An exact copy of the whole listing is required.

GIVEN MATERIAL: Begin

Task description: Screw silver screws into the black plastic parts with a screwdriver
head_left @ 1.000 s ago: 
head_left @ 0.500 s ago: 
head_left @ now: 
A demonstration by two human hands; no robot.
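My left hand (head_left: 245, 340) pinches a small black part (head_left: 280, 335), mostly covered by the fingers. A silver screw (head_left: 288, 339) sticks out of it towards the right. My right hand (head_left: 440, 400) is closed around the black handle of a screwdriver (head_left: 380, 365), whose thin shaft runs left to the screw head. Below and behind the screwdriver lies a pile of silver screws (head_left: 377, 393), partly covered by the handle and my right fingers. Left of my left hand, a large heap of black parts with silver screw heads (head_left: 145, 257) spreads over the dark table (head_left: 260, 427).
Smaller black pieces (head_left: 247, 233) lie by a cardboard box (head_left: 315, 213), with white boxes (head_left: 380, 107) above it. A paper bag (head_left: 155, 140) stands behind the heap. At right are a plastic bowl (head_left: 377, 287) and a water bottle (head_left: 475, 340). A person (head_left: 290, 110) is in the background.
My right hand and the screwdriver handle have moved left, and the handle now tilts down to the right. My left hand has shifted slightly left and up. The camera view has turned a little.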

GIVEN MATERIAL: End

• EXERCISE SOLUTION:
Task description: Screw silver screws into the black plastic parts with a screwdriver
head_left @ 1.000 s ago: 
head_left @ 0.500 s ago: 
head_left @ now: 
A demonstration by two human hands; no robot.
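My left hand (head_left: 245, 340) pinches a small black part (head_left: 280, 335), mostly covered by the fingers. A silver screw (head_left: 288, 339) sticks out of it towards the right. My right hand (head_left: 440, 400) is closed around the black handle of a screwdriver (head_left: 380, 365), whose thin shaft runs left to the screw head. Below and behind the screwdriver lies a pile of silver screws (head_left: 377, 393), partly covered by the handle and my right fingers. Left of my left hand, a large heap of black parts with silver screw heads (head_left: 145, 257) spreads over the dark table (head_left: 260, 427).
Smaller black pieces (head_left: 247, 233) lie by a cardboard box (head_left: 315, 213), with white boxes (head_left: 380, 107) above it. A paper bag (head_left: 155, 140) stands behind the heap. At right are a plastic bowl (head_left: 377, 287) and a water bottle (head_left: 475, 340). A person (head_left: 290, 110) is in the background.
My right hand and the screwdriver handle have moved left, and the handle now tilts down to the right. My left hand has shifted slightly left and up. The camera view has turned a little.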

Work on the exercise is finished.